- _Action item_
Nothing but the text should be carried over: reproduce all the data exactly and leave out every image.

*** Data ***

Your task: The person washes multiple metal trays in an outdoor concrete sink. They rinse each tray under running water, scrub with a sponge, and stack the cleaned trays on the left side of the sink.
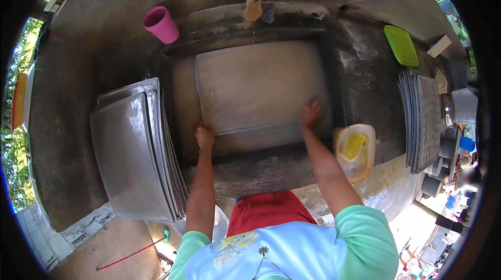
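Observation:
A flat metal baking tray (258,84) lies at a slight tilt in the concrete sink basin, which holds cloudy water. My left hand (204,136) is closed on the tray's lower left corner. At the tray's lower right corner is my right hand (312,114), blurred, its fingers bent at the edge; its grip cannot be made out. A thin trickle falls from the tap (253,3) above the tray's far edge. Right of the basin, near my right forearm, a plastic tub (357,170) holds a yellow sponge (353,146).
A stack of metal trays (125,158) stands left of the basin, another stack of trays (426,123) to the right. A pink plastic cup (162,25) sits at the back left, a green plastic lid (402,46) at the back right. The basin's concrete front ledge (254,176) is before my body.

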The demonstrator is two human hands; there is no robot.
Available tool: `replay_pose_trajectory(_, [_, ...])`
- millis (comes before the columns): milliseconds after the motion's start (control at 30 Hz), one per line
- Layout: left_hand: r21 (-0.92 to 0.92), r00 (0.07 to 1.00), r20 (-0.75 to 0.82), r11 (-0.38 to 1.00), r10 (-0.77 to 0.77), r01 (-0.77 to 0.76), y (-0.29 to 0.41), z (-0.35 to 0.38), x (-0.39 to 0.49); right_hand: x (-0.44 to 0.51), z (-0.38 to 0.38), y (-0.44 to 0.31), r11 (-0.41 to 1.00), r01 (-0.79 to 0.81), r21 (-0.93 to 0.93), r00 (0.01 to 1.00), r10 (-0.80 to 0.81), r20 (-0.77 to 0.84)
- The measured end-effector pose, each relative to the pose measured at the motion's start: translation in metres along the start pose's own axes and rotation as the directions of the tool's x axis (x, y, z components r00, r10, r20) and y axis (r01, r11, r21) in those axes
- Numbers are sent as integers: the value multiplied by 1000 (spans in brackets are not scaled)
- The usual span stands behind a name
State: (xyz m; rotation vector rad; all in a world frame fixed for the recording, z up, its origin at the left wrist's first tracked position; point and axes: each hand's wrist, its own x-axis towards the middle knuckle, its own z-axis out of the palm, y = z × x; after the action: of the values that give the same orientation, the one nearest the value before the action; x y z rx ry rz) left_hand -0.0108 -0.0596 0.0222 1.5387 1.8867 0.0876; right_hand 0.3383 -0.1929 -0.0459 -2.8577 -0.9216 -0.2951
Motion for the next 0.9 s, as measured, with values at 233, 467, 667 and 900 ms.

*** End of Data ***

- _Answer for this exercise_
Your task: The person washes multiple metal trays in an outdoor concrete sink. They rinse each tray under running water, scrub with a sponge, and stack the cleaned trays on the left side of the sink.
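Observation:
A flat metal baking tray (258,84) lies at a slight tilt in the concrete sink basin, which holds cloudy water. My left hand (204,136) is closed on the tray's lower left corner. At the tray's lower right corner is my right hand (312,114), blurred, its fingers bent at the edge; its grip cannot be made out. A thin trickle falls from the tap (253,3) above the tray's far edge. Right of the basin, near my right forearm, a plastic tub (357,170) holds a yellow sponge (353,146).
A stack of metal trays (125,158) stands left of the basin, another stack of trays (426,123) to the right. A pink plastic cup (162,25) sits at the back left, a green plastic lid (402,46) at the back right. The basin's concrete front ledge (254,176) is before my body.
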
The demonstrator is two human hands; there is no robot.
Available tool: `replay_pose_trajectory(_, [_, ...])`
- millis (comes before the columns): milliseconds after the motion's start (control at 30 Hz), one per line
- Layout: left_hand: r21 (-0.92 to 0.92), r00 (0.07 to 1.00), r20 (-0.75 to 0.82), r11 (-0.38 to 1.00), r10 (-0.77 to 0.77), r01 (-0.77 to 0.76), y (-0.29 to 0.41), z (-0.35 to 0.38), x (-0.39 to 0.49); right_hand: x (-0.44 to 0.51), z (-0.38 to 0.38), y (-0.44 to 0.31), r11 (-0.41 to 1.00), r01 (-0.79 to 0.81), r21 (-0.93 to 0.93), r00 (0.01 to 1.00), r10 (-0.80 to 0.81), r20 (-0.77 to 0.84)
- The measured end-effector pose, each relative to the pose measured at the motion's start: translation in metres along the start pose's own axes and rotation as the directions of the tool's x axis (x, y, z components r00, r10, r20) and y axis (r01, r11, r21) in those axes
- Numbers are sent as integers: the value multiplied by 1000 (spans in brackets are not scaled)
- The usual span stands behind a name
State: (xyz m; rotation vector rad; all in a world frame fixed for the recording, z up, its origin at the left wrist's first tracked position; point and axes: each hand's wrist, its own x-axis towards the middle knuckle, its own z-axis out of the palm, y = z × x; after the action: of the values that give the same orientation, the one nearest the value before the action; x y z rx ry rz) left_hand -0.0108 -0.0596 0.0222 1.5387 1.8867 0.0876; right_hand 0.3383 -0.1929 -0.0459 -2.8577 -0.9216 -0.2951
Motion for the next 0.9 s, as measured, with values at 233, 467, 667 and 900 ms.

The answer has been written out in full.